Instructions for the task: For the listing below, return the line containing "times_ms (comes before", the line containing "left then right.", and all lines in between, exactly as written and nothing else.

::::

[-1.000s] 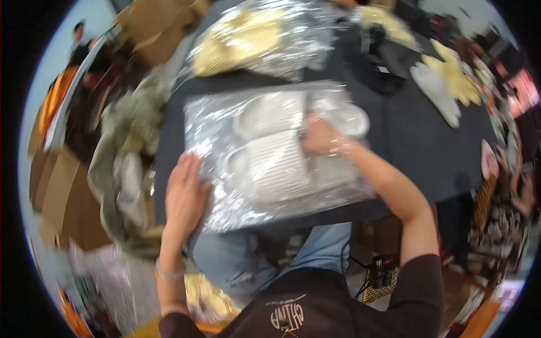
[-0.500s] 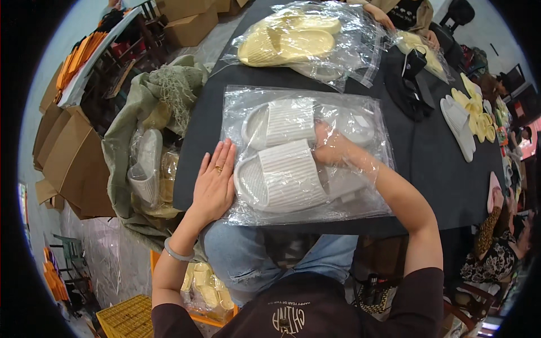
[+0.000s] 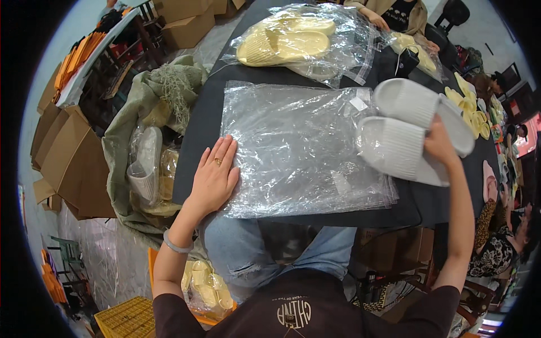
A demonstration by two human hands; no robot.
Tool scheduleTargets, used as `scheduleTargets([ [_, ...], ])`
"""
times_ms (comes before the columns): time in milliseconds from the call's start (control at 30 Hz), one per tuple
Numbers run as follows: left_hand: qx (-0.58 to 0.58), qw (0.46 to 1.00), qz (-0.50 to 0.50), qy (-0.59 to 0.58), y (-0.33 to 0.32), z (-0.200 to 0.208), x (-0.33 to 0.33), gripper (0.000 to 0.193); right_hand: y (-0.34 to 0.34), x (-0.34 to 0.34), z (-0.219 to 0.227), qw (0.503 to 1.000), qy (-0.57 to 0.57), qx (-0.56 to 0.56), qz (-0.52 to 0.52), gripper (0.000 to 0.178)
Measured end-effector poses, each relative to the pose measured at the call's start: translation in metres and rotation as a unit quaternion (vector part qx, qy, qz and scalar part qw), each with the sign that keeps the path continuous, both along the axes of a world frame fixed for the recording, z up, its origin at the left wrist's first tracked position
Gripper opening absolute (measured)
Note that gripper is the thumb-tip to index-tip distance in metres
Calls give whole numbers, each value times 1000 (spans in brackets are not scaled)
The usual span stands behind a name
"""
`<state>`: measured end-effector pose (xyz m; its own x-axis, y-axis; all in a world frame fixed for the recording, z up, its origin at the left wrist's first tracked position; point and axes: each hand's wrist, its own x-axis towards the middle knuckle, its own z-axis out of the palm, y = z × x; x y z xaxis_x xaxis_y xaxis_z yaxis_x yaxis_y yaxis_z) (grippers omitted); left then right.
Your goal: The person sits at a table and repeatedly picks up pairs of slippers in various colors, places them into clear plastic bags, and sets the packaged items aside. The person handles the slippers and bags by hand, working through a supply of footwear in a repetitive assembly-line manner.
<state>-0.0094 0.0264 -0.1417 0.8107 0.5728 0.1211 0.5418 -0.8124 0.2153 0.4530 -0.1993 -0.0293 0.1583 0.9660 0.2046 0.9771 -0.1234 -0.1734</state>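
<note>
A pair of light grey ribbed slide slippers (image 3: 394, 147) is at the right of the table, side by side, closed fronts pointing left. My right hand (image 3: 439, 141) is closed on them, its fingers partly hidden in the foot openings. The left slipper ends overlap the right end of a clear plastic bag (image 3: 293, 152), which lies flat and wrinkled in front of me; whether they are inside its mouth I cannot tell. My left hand (image 3: 216, 172) lies flat, fingers stretched, at the bag's left edge.
Bagged yellow slippers (image 3: 287, 42) lie at the table's far side, beside a person's hand (image 3: 376, 20). A black device with a cable (image 3: 407, 63) and loose yellow slippers (image 3: 470, 107) are on the right. To the left stand a green sack (image 3: 127, 118) of bagged slippers and cardboard boxes (image 3: 73, 152).
My right hand has moved right with the grey slippers, drawing them from the middle of the bag to its right end. The bag has flattened. My left hand stays at its left edge.
</note>
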Motion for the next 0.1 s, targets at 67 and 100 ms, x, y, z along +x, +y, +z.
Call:
scheduleTargets([
  [67,-57,998,-10,29,8,19,2,62,-14,-3,37,982,174,11,-70,35],
  [100,-100,993,-20,59,18,26,4,67,-11,-5,37,982,174,12,-65,35],
])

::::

Answer below:
times_ms (comes before the columns): time in milliseconds from the call's start (control at 30 Hz), one per tuple
Numbers run as follows: left_hand: qx (-0.58 to 0.58), qw (0.46 to 1.00), qz (-0.50 to 0.50), qy (-0.59 to 0.58), y (-0.33 to 0.32), z (-0.200 to 0.208), x (-0.33 to 0.33), gripper (0.000 to 0.193); right_hand: y (-0.34 to 0.34), x (-0.34 to 0.34), z (-0.219 to 0.227), qw (0.503 to 1.000), qy (-0.57 to 0.57), qx (-0.56 to 0.56), qz (-0.52 to 0.52), gripper (0.000 to 0.178)
Measured end-effector poses, each relative to the pose measured at the call's start: translation in metres and rotation as a unit quaternion (vector part qx, qy, qz and scalar part qw), each with the sign that keeps the path continuous, both along the axes of a world frame fixed for the recording, z up, its origin at the left wrist's first tracked position
Gripper opening absolute (measured)
Note that gripper is the thumb-tip to index-tip distance in metres
Calls give whole numbers, each value times 1000 (spans in brackets are not scaled)
The usual span stands behind a name
"""
`<state>`: measured end-effector pose (xyz m; its own x-axis, y-axis; all in a world frame fixed for the recording, z up, its origin at the left wrist's first tracked position; point and axes: each hand's wrist, its own x-axis towards the middle knuckle, its own z-axis out of the palm, y = z × x; x y z xaxis_x xaxis_y xaxis_z yaxis_x yaxis_y yaxis_z) (grippers omitted); left then right.

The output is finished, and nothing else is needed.